Approved as a Long-Term Enzyme Replacement Therapy in Combination with Miglustat for All Adults Living with Late-Onset Pompe Disease
CHMP Opinion for Miglustat, the Oral Enzyme Stabilizer Component of AT-GAA, On-Track for 2Q 2023
PHILADELPHIA, PA, USA I March 27, 2023 I Amicus Therapeutics (Nasdaq: FOLD), a patient-dedicated global biotechnology company focused on developing and commercializing novel medicines for rare diseases, today announced that the European Commission (EC) has granted approval for Pombiliti™ (cipaglucosidase alfa), a long-term enzyme replacement therapy (ERT) used in combination with miglustat for adults with late-onset Pompe disease (LOPD). The Company has submitted the previously requested analytical testing for miglustat, the enzyme stabilizer component of AT-GAA. The Committee for Medicinal Products for Human Use (CHMP) opinion for miglustat is expected in the second quarter of 2023.
“Late-onset Pompe disease is a rare, neuromuscular disorder that can have devastating consequences for patients and their families. The European Commission approval for Pombiliti is another major step towards bringing this much needed, new treatment for all adults living in the EU with late-onset Pompe disease. It is the realization of the work of so many individuals and teams dedicated to the mission of improving the lives of people living with Pompe disease,” said John F. Crowley, Executive Chairman of Amicus Therapeutics, Inc.

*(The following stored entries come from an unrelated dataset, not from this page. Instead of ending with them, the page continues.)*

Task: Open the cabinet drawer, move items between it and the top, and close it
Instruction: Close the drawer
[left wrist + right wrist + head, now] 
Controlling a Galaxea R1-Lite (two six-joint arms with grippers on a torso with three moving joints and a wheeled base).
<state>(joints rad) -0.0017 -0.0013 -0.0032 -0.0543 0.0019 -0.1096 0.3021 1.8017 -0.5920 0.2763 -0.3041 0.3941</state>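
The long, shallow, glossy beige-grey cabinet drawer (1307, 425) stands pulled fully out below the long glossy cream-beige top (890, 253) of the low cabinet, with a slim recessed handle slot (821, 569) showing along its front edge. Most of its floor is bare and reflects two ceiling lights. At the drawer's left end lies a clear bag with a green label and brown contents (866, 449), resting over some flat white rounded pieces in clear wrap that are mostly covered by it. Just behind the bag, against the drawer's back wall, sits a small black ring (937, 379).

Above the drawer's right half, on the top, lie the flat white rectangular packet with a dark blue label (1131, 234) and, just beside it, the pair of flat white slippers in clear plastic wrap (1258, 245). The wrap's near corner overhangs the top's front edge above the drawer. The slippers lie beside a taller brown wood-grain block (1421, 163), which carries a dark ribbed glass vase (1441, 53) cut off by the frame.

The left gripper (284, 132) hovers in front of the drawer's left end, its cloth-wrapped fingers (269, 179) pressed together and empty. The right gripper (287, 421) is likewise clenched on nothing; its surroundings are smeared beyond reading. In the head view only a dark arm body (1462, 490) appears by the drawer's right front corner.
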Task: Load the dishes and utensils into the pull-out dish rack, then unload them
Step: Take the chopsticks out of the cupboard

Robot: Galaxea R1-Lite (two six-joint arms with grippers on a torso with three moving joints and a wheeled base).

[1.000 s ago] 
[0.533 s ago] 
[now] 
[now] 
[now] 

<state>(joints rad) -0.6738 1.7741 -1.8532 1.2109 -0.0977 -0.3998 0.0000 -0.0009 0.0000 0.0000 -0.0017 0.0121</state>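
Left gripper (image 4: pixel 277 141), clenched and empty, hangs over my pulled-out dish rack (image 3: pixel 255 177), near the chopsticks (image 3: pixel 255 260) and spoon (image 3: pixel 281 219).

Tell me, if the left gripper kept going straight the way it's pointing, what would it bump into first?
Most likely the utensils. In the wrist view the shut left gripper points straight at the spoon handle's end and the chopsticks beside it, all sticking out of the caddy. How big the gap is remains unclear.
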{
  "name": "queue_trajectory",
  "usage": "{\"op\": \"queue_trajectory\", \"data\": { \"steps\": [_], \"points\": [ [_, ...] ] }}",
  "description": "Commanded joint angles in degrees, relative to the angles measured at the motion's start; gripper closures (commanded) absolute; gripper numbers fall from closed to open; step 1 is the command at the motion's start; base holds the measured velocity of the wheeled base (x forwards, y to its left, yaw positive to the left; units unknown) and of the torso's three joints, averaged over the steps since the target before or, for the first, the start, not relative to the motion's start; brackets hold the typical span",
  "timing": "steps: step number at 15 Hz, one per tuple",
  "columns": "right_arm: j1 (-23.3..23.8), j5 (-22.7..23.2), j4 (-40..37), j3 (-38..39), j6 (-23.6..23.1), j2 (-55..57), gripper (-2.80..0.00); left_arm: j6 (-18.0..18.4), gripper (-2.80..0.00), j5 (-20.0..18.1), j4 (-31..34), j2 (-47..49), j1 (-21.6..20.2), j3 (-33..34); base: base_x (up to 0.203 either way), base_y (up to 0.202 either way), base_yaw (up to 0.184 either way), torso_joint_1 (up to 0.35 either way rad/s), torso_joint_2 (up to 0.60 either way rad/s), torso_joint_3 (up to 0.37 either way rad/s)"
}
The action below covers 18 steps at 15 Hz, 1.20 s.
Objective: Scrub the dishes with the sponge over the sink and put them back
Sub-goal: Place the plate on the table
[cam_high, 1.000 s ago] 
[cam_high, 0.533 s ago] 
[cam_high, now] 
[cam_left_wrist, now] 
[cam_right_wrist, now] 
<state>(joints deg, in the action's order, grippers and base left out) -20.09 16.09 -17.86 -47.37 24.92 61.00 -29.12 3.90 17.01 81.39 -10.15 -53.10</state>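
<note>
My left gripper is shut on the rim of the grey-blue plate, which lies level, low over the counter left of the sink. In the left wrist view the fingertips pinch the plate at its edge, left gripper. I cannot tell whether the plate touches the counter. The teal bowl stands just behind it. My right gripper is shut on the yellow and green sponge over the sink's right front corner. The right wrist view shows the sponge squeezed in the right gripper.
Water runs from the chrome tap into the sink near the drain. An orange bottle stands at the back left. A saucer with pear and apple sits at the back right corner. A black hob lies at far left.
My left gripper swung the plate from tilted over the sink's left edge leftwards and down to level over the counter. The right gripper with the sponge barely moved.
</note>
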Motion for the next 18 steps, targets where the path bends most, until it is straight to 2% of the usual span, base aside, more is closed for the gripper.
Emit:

“We are extremely pleased with the EC approval of Pombiliti, an innovative enzyme replacement therapy that is intended for use in combination with the oral enzyme stabilizer miglustat. We are grateful to the Pompe community who have helped advance this therapy, especially the patients, families, and physicians around the world who participated in our clinical studies. Given the strength of the label and our launch readiness, we believe there is significant commercial opportunity, and that AT-GAA has the potential to become the next standard of care in Pompe disease by redefining the therapeutic expectations of people living with Pompe disease and of their caregivers. Once both components are approved, we look forward to bringing AT-GAA to people in Europe living with LOPD as rapidly as possible,” said Bradley Campbell, President and Chief Executive Officer of Amicus Therapeutics, Inc.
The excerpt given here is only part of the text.